Care towards museum objects is also the core concern of this issue’s interview with Dr Emma Richardson, a preservation scientist and Director of Research at Rochester Institute of Technology’s Image Permanence Institute in New York. Our conversation with Dr Richardson meandered through the material properties of softness and how, in the museum environment, this necessitates empathy, understanding and co-operation between disciplines and departments. We are very glad to feature on our cover a beautiful and strange micrograph of polyurethane foam taken by Dr Jacek Olender, a colleague of Dr Richardson at the Image Permanence Institute and a Courtauld alumnus.

There has been no end of care and collectivity in the production of this issue of Immediations, and we offer our warmest thanks to everyone who has been involved this year: to our External Advisory Group; Dr Acatia Finbow; Leyla Bumbra, Diego Arteche, and everyone at the Research Forum; and our designers Kit Moran (print) and Dr Grace Williams (online).
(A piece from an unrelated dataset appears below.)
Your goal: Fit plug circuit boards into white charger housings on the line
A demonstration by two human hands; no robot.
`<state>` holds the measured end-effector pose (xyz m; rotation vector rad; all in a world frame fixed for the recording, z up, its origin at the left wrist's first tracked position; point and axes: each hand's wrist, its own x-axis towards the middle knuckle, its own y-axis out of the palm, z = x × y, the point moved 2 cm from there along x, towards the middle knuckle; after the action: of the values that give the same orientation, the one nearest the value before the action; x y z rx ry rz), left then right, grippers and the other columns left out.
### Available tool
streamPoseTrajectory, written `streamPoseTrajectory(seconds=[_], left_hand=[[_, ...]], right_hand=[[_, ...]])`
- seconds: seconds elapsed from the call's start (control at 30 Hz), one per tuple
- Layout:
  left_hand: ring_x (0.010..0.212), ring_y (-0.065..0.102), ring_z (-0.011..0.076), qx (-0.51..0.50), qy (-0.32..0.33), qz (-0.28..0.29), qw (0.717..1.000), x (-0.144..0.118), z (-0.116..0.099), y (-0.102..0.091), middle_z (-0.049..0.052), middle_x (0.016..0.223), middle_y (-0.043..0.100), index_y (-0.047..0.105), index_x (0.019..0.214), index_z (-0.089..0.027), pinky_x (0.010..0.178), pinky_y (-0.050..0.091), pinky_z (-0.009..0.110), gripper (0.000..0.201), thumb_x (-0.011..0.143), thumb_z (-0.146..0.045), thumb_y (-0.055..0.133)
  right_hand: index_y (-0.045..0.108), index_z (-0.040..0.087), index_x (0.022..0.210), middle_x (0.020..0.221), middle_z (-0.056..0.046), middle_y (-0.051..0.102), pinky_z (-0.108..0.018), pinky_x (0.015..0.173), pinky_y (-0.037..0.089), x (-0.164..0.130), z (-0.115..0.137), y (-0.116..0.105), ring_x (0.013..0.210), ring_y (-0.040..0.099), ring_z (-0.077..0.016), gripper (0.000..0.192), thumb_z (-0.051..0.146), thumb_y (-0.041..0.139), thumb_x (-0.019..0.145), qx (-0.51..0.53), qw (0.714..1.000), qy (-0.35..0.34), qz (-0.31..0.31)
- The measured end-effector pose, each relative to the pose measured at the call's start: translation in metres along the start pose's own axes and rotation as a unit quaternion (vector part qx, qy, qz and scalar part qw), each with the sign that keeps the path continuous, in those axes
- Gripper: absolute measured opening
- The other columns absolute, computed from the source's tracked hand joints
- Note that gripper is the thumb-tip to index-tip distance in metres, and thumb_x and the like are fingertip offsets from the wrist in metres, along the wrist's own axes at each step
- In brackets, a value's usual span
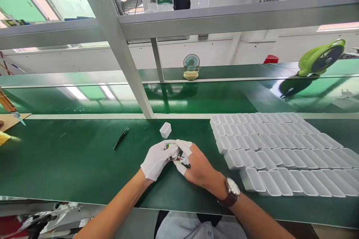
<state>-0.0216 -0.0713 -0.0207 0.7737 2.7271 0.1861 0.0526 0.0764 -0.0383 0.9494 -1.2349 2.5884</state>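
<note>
My left hand (158, 158), in a white glove, is closed around a small electronic part (176, 154) with green, black and red bits. Finger cots cover some fingertips of my right hand (193, 160), which pinches the same part from the other side. Both hands are held together above the green bench (84, 160), and the fingers hide much of the part. Just beyond them stands a small white open box (165, 130). To their left lies a black pen-like tool (121, 139).
Rows of white rectangular boxes (280, 157) fill the bench at right. A metal frame post (126, 59) rises behind the bench. A green fan (319, 58) and a small fan (191, 66) stand farther back. An orange syringe-like dispenser (8, 102) is at far left.
</note>
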Motion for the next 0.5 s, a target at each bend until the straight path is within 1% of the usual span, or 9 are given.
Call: streamPoseTrajectory(seconds=[0.1,0.13,0.2,0.23,0.3,0.33,0.37,0.4,0.5], left_hand=[[0.074,0.051,0.0152,0.035,-0.011,0.001,0.999,-0.001,-0.002,0.000,0.003,0.077,0.056,0.071,0.104,-0.012,0.069,0.045,0.029,0.045,0.082,-0.050,0.079],[0.074,0.052,0.0161,0.075,-0.002,0.009,0.997,-0.001,-0.004,-0.001,0.004,0.078,0.059,0.071,0.105,-0.012,0.071,0.047,0.030,0.047,0.083,-0.054,0.076],[0.078,0.055,0.0188,0.181,0.051,0.012,0.982,0.001,-0.015,-0.007,0.007,0.085,0.063,0.069,0.112,-0.013,0.076,0.050,0.034,0.051,0.087,-0.058,0.067],[0.081,0.057,0.0200,0.239,0.093,-0.009,0.967,0.005,-0.022,-0.013,0.008,0.091,0.065,0.068,0.117,-0.014,0.080,0.051,0.036,0.052,0.088,-0.057,0.064],[0.092,0.059,0.0217,0.341,0.172,-0.089,0.920,0.014,-0.037,-0.029,0.009,0.108,0.066,0.063,0.127,-0.017,0.090,0.051,0.039,0.053,0.085,-0.049,0.066],[0.097,0.059,0.0223,0.383,0.188,-0.127,0.895,0.021,-0.043,-0.038,0.009,0.116,0.064,0.061,0.131,-0.019,0.093,0.051,0.039,0.056,0.082,-0.046,0.069],[0.099,0.059,0.0227,0.417,0.182,-0.146,0.878,0.030,-0.046,-0.047,0.010,0.120,0.062,0.058,0.136,-0.020,0.093,0.052,0.039,0.063,0.079,-0.044,0.072],[0.097,0.060,0.0227,0.439,0.156,-0.139,0.874,0.039,-0.046,-0.055,0.010,0.120,0.061,0.053,0.143,-0.020,0.089,0.053,0.038,0.072,0.077,-0.043,0.074],[0.075,0.062,0.0197,0.438,0.053,-0.047,0.896,0.067,-0.034,-0.072,0.007,0.102,0.065,0.027,0.159,-0.017,0.071,0.055,0.034,0.107,0.071,-0.041,0.082]], right_hand=[[0.037,0.017,0.155,0.133,-0.017,0.062,-0.052,0.104,0.055,0.002,-0.001,-0.002,0.124,0.058,-0.0320,0.064,0.020,0.058,0.095,0.008,1.000,-0.006,0.008],[0.039,0.019,0.154,0.132,-0.016,0.063,-0.051,0.102,0.056,0.003,-0.002,-0.004,0.122,0.059,-0.0318,0.063,0.018,0.058,0.094,0.008,1.000,-0.003,0.013],[0.041,0.021,0.153,0.131,-0.015,0.063,-0.051,0.100,0.057,0.005,-0.002,-0.009,0.119,0.061,-0.0310,0.062,0.016,0.057,0.092,0.016,1.000,0.010,0.011],[0.042,0.021,0.152,0.131,-0.015,0.063,-0.050,0.100,0.057,0.006,-0.003,-0.012,0.119,0.061,-0.0306,0.062,0.016,0.057,0.092,0.026,0.999,0.022,0.004],[0.042,0.021,0.152,0.135,-0.015,0.061,-0.048,0.099,0.057,0.008,-0.008,-0.015,0.117,0.063,-0.0287,0.061,0.018,0.058,0.093,0.073,0.995,0.067,-0.017],[0.043,0.021,0.152,0.137,-0.014,0.059,-0.046,0.098,0.058,0.008,-0.012,-0.015,0.115,0.064,-0.0272,0.062,0.020,0.060,0.092,0.112,0.988,0.101,-0.024],[0.043,0.022,0.151,0.138,-0.014,0.058,-0.043,0.096,0.060,0.007,-0.016,-0.014,0.113,0.066,-0.0256,0.063,0.022,0.062,0.091,0.159,0.977,0.139,-0.033],[0.044,0.022,0.150,0.138,-0.013,0.058,-0.041,0.095,0.060,0.006,-0.021,-0.011,0.111,0.067,-0.0241,0.063,0.023,0.064,0.090,0.210,0.960,0.180,-0.043],[0.046,0.022,0.148,0.135,-0.012,0.062,-0.041,0.102,0.057,0.000,-0.035,-0.002,0.116,0.067,-0.0230,0.065,0.029,0.069,0.088,0.332,0.898,0.276,-0.083]])
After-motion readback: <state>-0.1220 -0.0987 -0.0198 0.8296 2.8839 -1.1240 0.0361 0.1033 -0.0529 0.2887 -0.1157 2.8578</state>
This issue has been selected and edited by Alice Dodds and Emma Iadanza and the editorial board: Zoe Bomberg-McCarthy, Matthew Cheale, Leylim Erenel, Tatjana Schäfer, Clara Shaw, and Millie Riddell. For their good humour and hard work, we cannot thank them enough.

Alice Dodds & Emma Iadanza (Editors-in-Chief)

Citations

[1] Joseph S. Nye, Soft Power (Public Affairs, 2004) x.

[2]  Stuart MacDonald and Andrew Murray, Soft power at a turning point, a comparative analysis (British Council, 2024), 4, 43.